A number of influential Democrats, including Minority Whip Dick Durbin of Illinois, Rhode Island Sen. Jack Reed, Michigan Sen. Debbie Stabenow and Maryland Sen. Chris Van Hollen, have endorsed the bill and laid the groundwork for its passage.
“American elections were compromised by Russian interference; American soldiers were hacked; our allies were denied the opportunity to defend themselves; and America’s national security has been irreparably damaged,” Mr. Durbin said in a statement. “This bipartisan bill will serve as a countermeasure to the many steps President Trump has taken to divide our country and weaken our alliance.”
Senate Democrats have said privately that the proposal has little chance of passing, and that they see it as a gimmick to distract from efforts to impeach Mr.

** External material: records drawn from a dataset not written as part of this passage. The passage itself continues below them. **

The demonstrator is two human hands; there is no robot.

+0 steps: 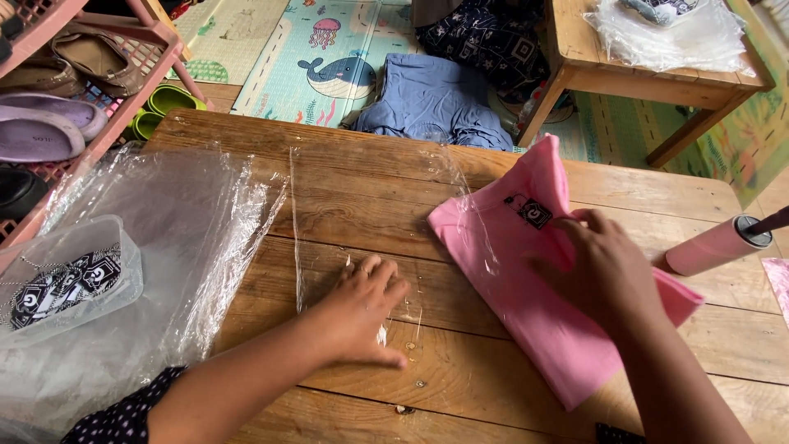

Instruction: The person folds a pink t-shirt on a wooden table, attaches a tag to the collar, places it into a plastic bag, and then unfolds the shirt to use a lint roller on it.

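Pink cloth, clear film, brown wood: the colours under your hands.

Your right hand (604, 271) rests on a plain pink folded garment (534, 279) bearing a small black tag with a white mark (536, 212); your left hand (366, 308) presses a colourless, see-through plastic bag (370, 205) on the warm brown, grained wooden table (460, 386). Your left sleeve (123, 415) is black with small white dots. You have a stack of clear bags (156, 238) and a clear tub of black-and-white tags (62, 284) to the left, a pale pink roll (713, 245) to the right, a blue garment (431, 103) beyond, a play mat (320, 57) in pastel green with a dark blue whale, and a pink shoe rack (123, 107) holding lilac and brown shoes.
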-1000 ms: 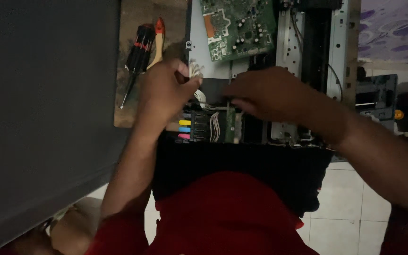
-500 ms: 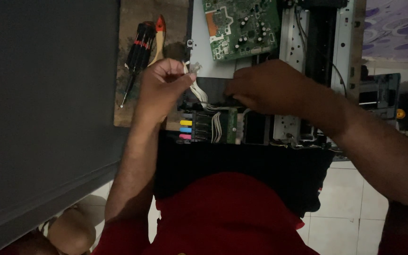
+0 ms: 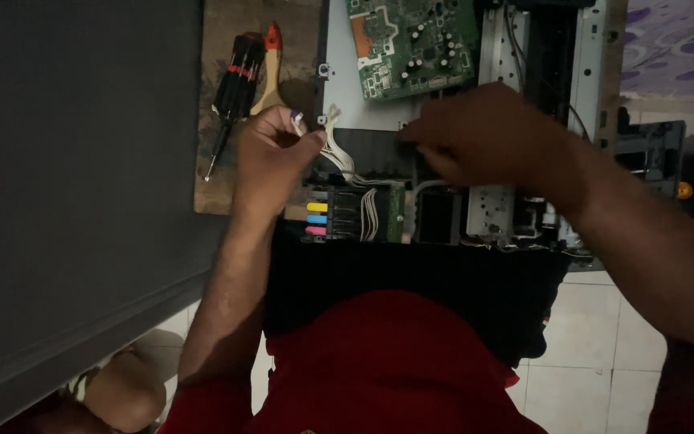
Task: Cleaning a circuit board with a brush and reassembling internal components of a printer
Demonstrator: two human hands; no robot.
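Observation:
An opened printer chassis [image 3: 347,88] lies in front of me with a green circuit board [image 3: 411,40] at the top and a cartridge block with yellow, blue and pink tabs [image 3: 316,219]. My left hand [image 3: 271,161] pinches the end of a white ribbon cable [image 3: 343,157] and lifts it off the chassis. My right hand [image 3: 483,137] is closed over the dark middle part of the printer, its fingertips hidden; I cannot tell what it grips.
A black and red screwdriver [image 3: 233,88] and a wooden-handled brush with an orange tip [image 3: 268,64] lie on a brown board [image 3: 218,177] to the left. A dark grey panel [image 3: 74,201] fills the left side. More machine parts [image 3: 652,153] stand at the right.
My left hand has risen from the cartridge area and pulled the white ribbon cable up and leftward. My right hand has shifted slightly right over the printer's middle.

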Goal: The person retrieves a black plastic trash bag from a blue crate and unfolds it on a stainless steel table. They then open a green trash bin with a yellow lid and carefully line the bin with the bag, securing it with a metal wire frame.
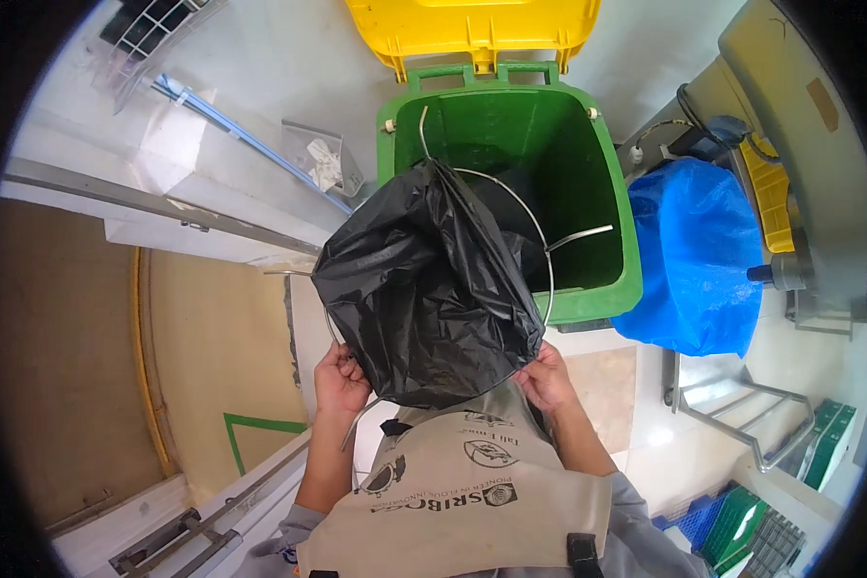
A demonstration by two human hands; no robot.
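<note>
A black plastic bag [426, 289] hangs in a round metal wire frame [524, 202] with prongs that stick outward. On the near left, my left hand [343, 379] grips the bag's edge at the ring. Opposite it, my right hand [545, 379] pinches the bag's edge on the near right. Beyond the bag stands a green wheeled bin [628, 267], its yellow lid [477, 25] swung back; the bag and ring overlap its near left corner. Something dark, perhaps another bag, lies inside the bin. A beige apron [462, 491] covers my front.
Right of the bin is a blue plastic bag or cover [701, 260], with a metal-framed cart [744, 412] below it. Blue poles [238, 134] and a clear holder [343, 166] are at the left wall. Crates [737, 527] stand at the lower right.
</note>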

Trump. It remains unclear what role any attempt to strike a diplomatic blow against Russia might play in a larger push to impeach him.
For his part, Mr. Trump has repeatedly dismissed claims that he colluded with Russia. On Twitter, he ridiculed the House Oversight Committee for preparing to question Donald F. McGahn II, the White House counsel, over Trump-Russia interactions and leaks, for that argument that he ought to resign.
“How will these clowns ever do the people a service?” Mr. Trump said on Twitter. “Who will lead them? The Democrats are losing. Will they finally get rid of the total disaster that is Nancy Pelosi.”
But if he never does, Democrats on Capitol Hill may have him where they want him — with an authorization that does not absolve him of misconduct.
On Wednesday, Rep. Dan Kildee of Michigan, a centrist who serves on the House Judiciary Committee, responded to Mr. Trump’s tweet and shrugged off the idea that there would be meaningful punishment for Russia.